Most of our people as individuals have negative net worth let alone debt greater than their annual income!
Now think about that...The top 10% have control over 93% of $141 trillion worth of financial assets. They have so much money that it has incredibly low utility in comparison to the average american. They don't even feel the pain of their taxes in the same way most taxpayers do if they lose a $10 bill. This is basic economics and the thing that put the Austrian School on the map.

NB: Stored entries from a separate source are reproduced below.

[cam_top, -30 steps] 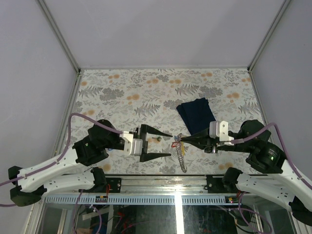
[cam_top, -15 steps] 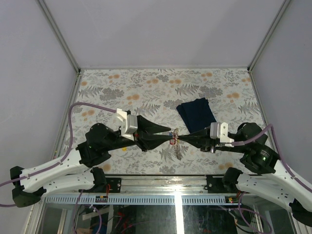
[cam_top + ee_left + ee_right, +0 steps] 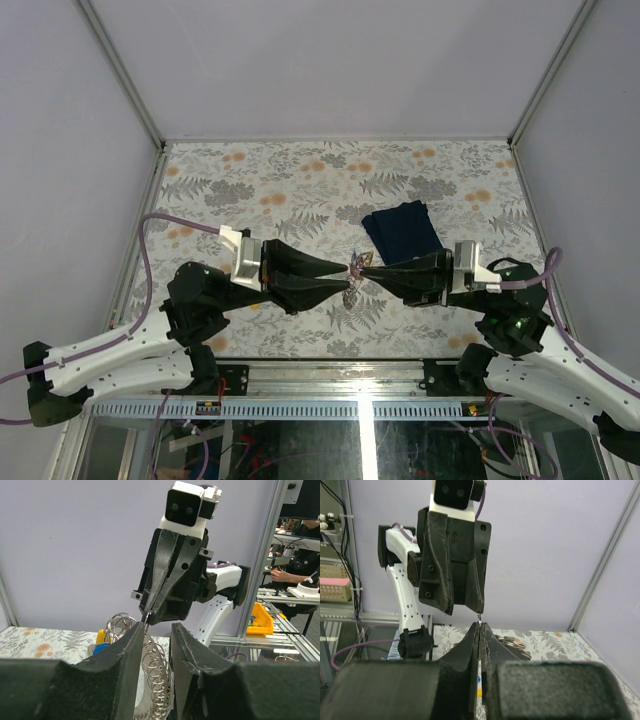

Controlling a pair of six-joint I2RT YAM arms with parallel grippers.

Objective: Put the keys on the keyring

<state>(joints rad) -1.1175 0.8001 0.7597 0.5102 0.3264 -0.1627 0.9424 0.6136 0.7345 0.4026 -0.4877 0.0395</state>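
Coiled silver keyring (image 3: 154, 662) hangs upright (yellow, blue tags (image 3: 101, 639)).

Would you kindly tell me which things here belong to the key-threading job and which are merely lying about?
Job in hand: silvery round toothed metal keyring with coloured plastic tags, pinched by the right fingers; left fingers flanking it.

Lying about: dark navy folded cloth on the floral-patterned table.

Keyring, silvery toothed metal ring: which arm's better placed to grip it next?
Left, probably. Left gripper straddles the silvery keyring, jaws apart, ready to close; right gripper is shut, pinching its top.
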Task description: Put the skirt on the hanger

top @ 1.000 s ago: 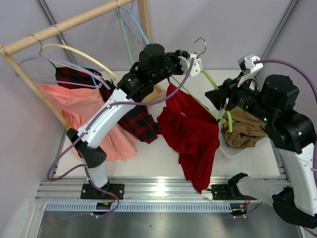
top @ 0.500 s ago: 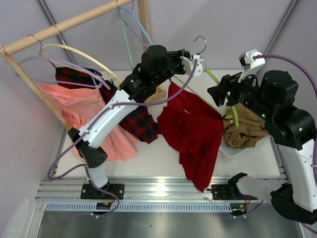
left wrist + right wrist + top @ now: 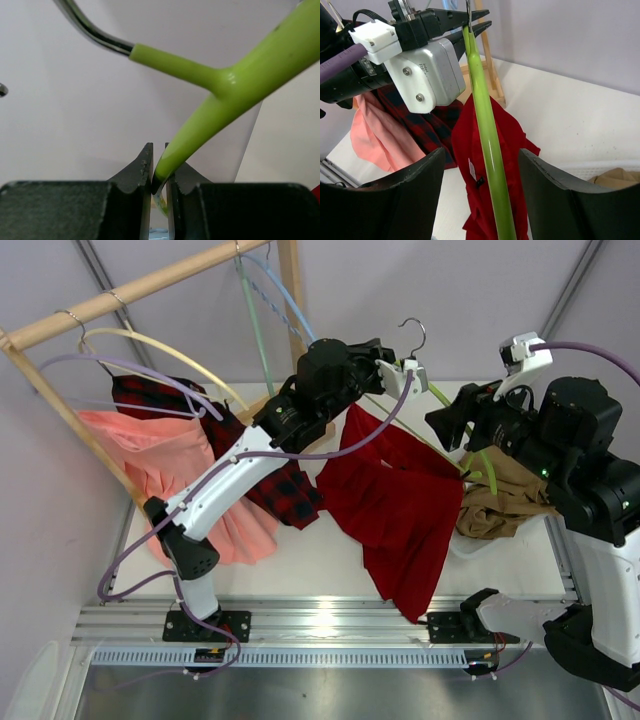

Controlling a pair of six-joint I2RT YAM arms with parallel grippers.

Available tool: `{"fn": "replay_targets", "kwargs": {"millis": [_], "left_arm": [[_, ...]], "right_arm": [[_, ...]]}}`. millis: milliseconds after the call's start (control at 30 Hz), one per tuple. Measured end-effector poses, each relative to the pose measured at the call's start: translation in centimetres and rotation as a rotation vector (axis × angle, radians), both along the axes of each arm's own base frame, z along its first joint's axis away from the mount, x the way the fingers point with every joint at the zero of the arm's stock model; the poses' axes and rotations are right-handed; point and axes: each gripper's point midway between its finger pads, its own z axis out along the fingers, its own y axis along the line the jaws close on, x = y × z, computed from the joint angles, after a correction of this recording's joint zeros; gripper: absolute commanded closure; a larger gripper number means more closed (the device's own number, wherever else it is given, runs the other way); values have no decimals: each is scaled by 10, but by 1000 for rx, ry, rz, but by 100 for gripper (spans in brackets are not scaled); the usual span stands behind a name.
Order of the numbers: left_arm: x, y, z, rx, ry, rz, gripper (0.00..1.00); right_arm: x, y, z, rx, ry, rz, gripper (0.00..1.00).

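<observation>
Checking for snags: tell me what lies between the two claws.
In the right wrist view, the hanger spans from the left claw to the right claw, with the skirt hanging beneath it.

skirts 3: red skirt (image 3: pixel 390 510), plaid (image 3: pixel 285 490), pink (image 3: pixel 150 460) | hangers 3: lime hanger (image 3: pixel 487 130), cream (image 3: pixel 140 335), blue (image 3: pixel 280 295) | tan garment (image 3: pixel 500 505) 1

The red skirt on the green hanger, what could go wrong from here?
The left gripper pinches the hanger by its thin arm, only at the fingertips, so it may twist or slip. The right gripper stands open around the hanger, giving no support. The skirt seems to hang from the sloping hanger and might slide off.
</observation>
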Motion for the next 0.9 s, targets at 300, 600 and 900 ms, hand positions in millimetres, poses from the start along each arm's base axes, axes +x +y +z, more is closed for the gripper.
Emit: {"fn": "replay_targets", "kwargs": {"millis": [300, 600, 900], "left_arm": [[2, 0, -1, 1, 1, 5, 83], [2, 0, -8, 9, 30, -17, 83], [-1, -3, -8, 3, 45, -43, 82]], "right_arm": [[-1, 0, -26, -24, 62, -1, 43], [-11, -6, -34, -22, 38, 5, 67], [-17, -6, -31, -30, -9, 29, 100]]}}
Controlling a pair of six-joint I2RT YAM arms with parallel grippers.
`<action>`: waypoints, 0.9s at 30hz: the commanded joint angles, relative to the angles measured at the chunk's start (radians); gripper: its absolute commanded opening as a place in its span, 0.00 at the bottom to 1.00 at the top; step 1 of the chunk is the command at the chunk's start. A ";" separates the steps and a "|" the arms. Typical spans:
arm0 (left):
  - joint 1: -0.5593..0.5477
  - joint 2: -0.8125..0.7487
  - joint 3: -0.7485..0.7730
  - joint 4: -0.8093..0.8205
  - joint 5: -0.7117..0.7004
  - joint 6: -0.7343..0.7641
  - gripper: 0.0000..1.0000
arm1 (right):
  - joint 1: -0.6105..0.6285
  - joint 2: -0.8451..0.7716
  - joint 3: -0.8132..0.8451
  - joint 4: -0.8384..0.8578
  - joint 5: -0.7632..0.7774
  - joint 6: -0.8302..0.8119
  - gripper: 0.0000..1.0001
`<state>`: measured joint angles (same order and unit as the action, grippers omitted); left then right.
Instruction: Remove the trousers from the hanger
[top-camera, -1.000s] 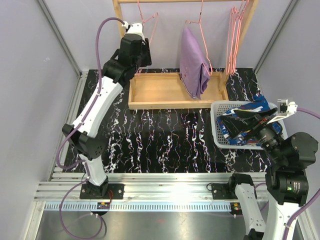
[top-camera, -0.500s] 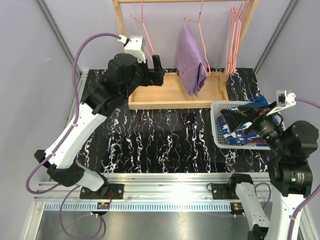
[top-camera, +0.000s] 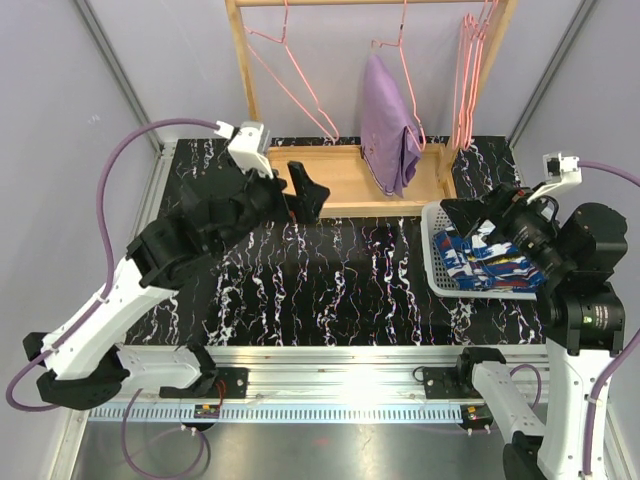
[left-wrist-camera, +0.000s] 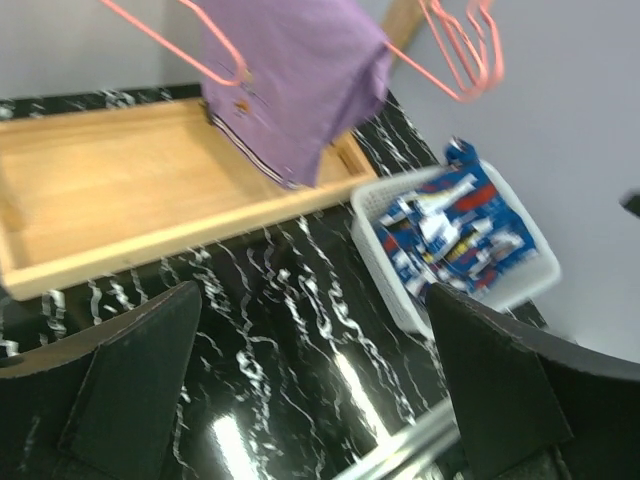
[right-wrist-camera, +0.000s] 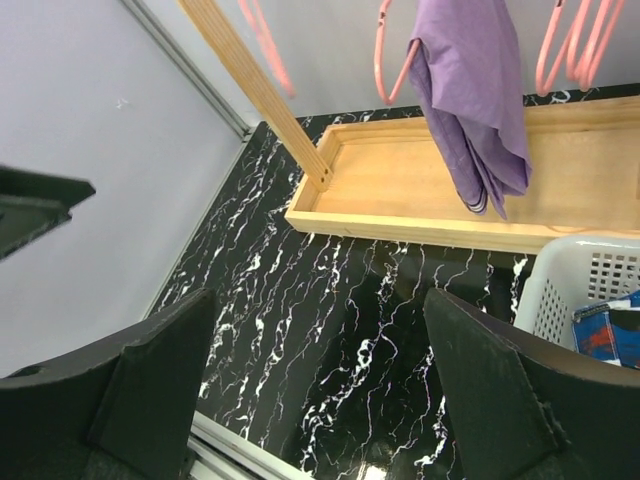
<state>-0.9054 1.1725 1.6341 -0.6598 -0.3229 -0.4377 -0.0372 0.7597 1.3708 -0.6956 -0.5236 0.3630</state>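
Plain lilac trousers (top-camera: 388, 130); blue trousers (top-camera: 495, 262) streaked white, red.

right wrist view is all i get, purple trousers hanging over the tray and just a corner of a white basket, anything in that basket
Observer: Yes. The blue patterned trousers lie bunched in the white basket, off any hanger.
Operator: ok where's the left claw
Observer: The left claw is open and empty, near the front left of the wooden tray, to the left of the purple trousers and not touching them.
Operator: and where does my right claw sit from above
Observer: From the top view the right claw is open and empty, raised by the basket's far left corner and pointing toward the tray.
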 joint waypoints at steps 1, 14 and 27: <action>-0.065 -0.039 -0.062 0.098 -0.014 -0.048 0.99 | 0.011 0.018 0.036 -0.004 0.042 -0.012 0.91; -0.243 0.255 0.160 0.232 -0.251 -0.055 0.99 | 0.011 -0.210 -0.068 -0.117 0.362 0.085 0.85; -0.230 0.720 0.575 0.555 -0.564 0.287 0.99 | 0.013 -0.379 -0.113 -0.240 0.223 0.163 0.85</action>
<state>-1.1465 1.8511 2.1509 -0.3408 -0.7601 -0.2928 -0.0315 0.4065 1.2922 -0.9218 -0.2306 0.4747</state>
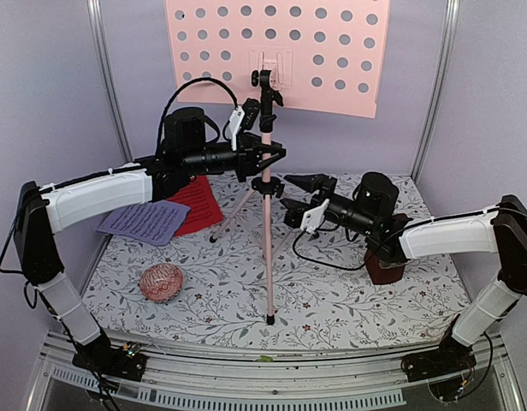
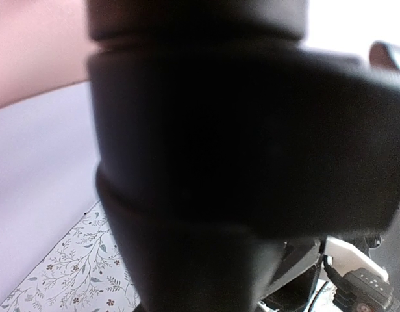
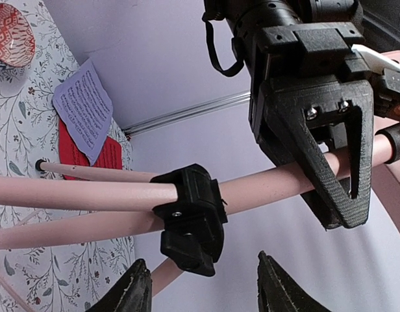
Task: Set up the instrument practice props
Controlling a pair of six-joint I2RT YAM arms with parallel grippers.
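Pink music stand [image 1: 267,248] stands upright mid-table; sheet-music pages [image 1: 145,221] lie flat rear-left. Left gripper [image 1: 276,155] clamps the pole. Right gripper [image 3: 203,286], jaws apart and empty, faces the leg collar [image 3: 187,221]. Stand adjustment in hand; next, probably close squarely on that collar.

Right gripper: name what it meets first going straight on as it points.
Probably the black collar on the pole of the music stand, straight ahead of the right gripper; depth is hard to judge.
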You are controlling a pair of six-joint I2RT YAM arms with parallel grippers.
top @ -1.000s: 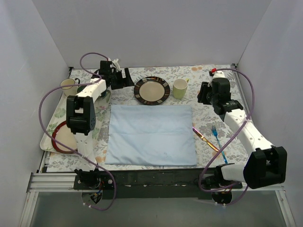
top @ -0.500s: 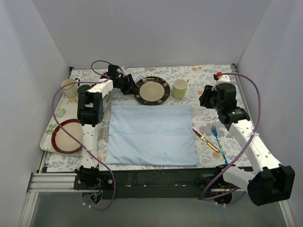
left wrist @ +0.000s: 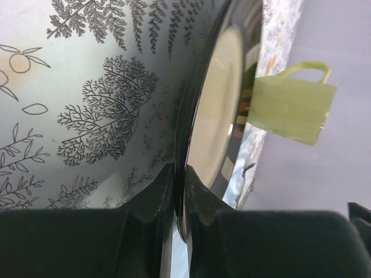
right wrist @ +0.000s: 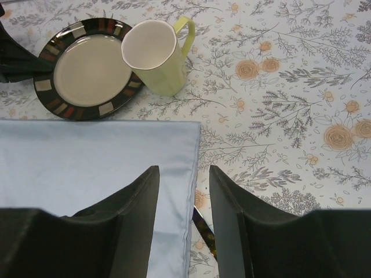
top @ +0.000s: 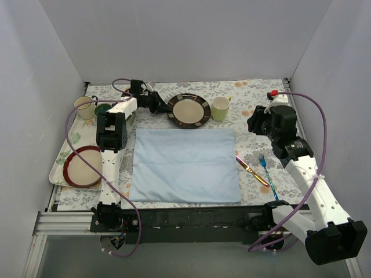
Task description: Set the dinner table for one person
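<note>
The dinner table (top: 255, 92) carries a light-blue mat (top: 184, 165) at its middle. Behind the mat lies a dark-rimmed plate (top: 188, 110) with a beige centre. My left gripper (top: 156, 104) is shut on that plate's left rim; in the left wrist view the jaws pinch the thin dark edge of the plate (left wrist: 220, 110). A pale green mug (top: 220, 108) stands just right of the plate. My right gripper (top: 258, 123) hovers open over the table's right side, and in its wrist view the right gripper (right wrist: 184, 171) holds nothing above the mat's right edge (right wrist: 87, 168).
A gold knife (top: 252, 171) and a blue fork (top: 268, 168) lie right of the mat. A floral tray (top: 58, 168) at the left holds a red-rimmed plate (top: 83, 167). A cream cup (top: 84, 106) stands at the back left. White walls close in three sides.
My left gripper reached right to the dark-rimmed plate and shut on its rim. The right arm drew back slightly toward the right, its jaws unchanged.
</note>
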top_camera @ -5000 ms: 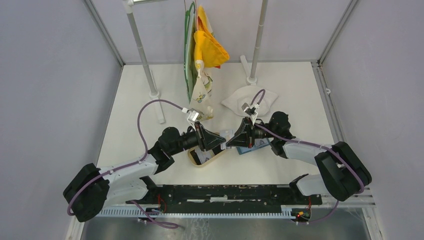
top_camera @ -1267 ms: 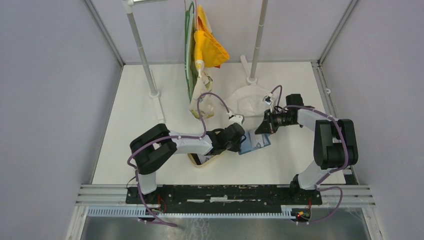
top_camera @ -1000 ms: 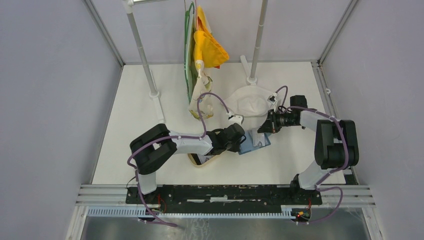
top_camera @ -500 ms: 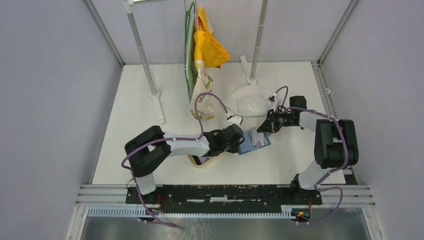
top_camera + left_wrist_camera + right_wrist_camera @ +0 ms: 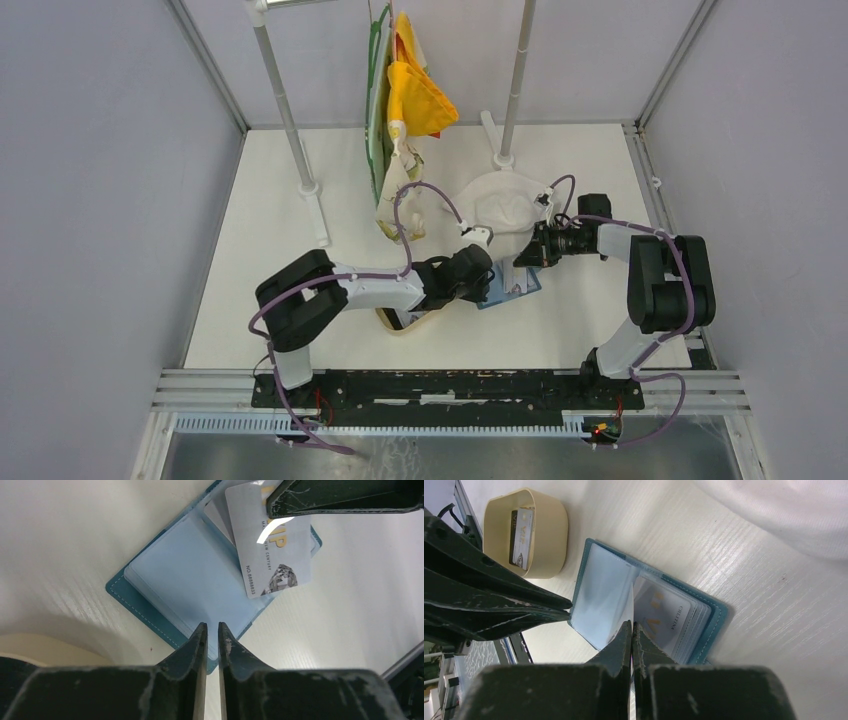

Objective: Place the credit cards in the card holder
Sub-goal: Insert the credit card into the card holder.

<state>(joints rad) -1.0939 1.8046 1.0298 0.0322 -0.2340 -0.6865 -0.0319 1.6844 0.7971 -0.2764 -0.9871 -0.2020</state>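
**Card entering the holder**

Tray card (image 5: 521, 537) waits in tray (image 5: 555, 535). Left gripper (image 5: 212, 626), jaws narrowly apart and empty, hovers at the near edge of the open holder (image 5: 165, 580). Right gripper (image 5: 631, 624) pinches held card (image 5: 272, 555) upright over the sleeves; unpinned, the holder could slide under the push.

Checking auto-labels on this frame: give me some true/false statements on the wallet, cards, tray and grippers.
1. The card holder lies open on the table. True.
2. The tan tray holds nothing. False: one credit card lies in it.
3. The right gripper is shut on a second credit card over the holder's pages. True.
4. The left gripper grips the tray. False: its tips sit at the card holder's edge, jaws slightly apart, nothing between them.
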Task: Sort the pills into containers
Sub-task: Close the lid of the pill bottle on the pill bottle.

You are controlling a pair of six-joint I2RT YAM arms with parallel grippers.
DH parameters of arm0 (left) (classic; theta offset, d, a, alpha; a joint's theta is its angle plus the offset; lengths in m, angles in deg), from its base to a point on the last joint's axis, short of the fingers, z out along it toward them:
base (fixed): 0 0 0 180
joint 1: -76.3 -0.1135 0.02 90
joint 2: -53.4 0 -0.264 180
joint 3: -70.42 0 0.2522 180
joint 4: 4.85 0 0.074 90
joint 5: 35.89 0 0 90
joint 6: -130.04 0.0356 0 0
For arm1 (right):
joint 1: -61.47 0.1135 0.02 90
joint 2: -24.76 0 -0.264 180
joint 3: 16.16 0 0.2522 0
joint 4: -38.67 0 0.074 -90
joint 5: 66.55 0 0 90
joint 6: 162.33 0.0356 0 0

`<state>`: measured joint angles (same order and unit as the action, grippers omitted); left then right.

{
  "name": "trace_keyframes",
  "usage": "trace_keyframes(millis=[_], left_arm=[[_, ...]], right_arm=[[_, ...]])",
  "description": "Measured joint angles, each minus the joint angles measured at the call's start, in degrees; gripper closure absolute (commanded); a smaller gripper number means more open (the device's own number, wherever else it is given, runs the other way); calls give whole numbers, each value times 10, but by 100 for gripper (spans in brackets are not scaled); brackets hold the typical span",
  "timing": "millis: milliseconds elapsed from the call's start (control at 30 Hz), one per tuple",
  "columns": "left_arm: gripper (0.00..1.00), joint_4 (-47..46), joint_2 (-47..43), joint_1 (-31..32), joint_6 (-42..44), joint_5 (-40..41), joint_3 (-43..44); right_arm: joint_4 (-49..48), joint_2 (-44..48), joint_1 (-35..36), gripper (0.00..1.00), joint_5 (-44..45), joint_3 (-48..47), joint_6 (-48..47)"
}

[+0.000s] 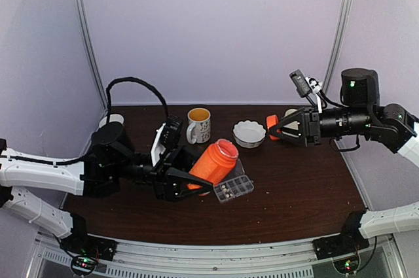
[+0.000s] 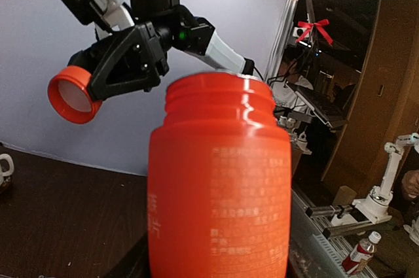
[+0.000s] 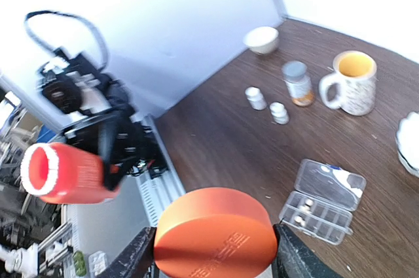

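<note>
Orange bottle (image 1: 213,164), uncapped, was clamped in the left gripper (image 1: 190,183) above the pill box (image 1: 234,188); the right gripper (image 1: 283,127) held its cap (image 1: 272,125). Tilting slowly should avoid overshooting the compartments.

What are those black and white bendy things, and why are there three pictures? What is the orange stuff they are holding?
They are two robot arms with pinching claws. One picture looks down from above. The other two come from small cameras on each wrist.

The left gripper holds an open orange bottle, tilted over a clear pill box. The right gripper holds the bottle's orange cap up in the air.

On the brown table you can also see a mug, a white bowl and some small bottles. A few tiny pills already lie in the box.
</note>
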<state>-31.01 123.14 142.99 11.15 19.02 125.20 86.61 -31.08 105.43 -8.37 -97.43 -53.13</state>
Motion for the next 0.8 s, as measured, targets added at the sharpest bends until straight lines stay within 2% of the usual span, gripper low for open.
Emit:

http://3.bp.blogspot.com/_RSMVZRZECdI/TNGDgmEht5I/AAAAAAAACGI/E1veBkaNkqM/s400/wealth.distribution.2007.graph1.gif
The bottom line is this: The United States is the most powerful nation the world has ever known and it was founded upon a merit conception of justice...that people are rewarded for what they earn and produce as free individuals with rights bestowed from God. America's workers are our producers...that bottom 80% with no wealth to speak of...are among the most talented and skilled and educated and productive that you will find, despite the lack of investment in their education each and every year and nearly all of them besides the glaring examples we're all too well aware of...aren't looking for a handout and never have. Yet, since 1975...despite working just as hard and growing our economy throughout that time....they have not been rewarded for their efforts...And despite, if we were to look at our national balance sheet which is not dire at all (as opposed to our yearly debt to income ratio)...the national debate has centered around destroying medicare and raising their taxes because high income earners (which includes a miniscule percent of the tea party) are "taxed enough already" when that clearly is not the case if you consider, aggregated wealth, compounding of wealth over years and the law of diminishing marginal utility.
Most of America is on hard times but a very few don't have a care in the world and they are the one's with all of the power and both the democrats and republicans are in their back pocket. But I dunno...it's like Peter Finch said in the film network...we come home and we turn on our tube's...these days the internet, and we have the whole world at our fingertips and maybe we just don't care.
Apologies for the long reply as you won't be convinced anyway. I'll take some inadequate health care vouchers and lose my tax expenditures so George Soros can have a 0% Tax Rate on his income and we can have a balanced budget 30 years from now! Maybe he will spend it on a SuperPAC!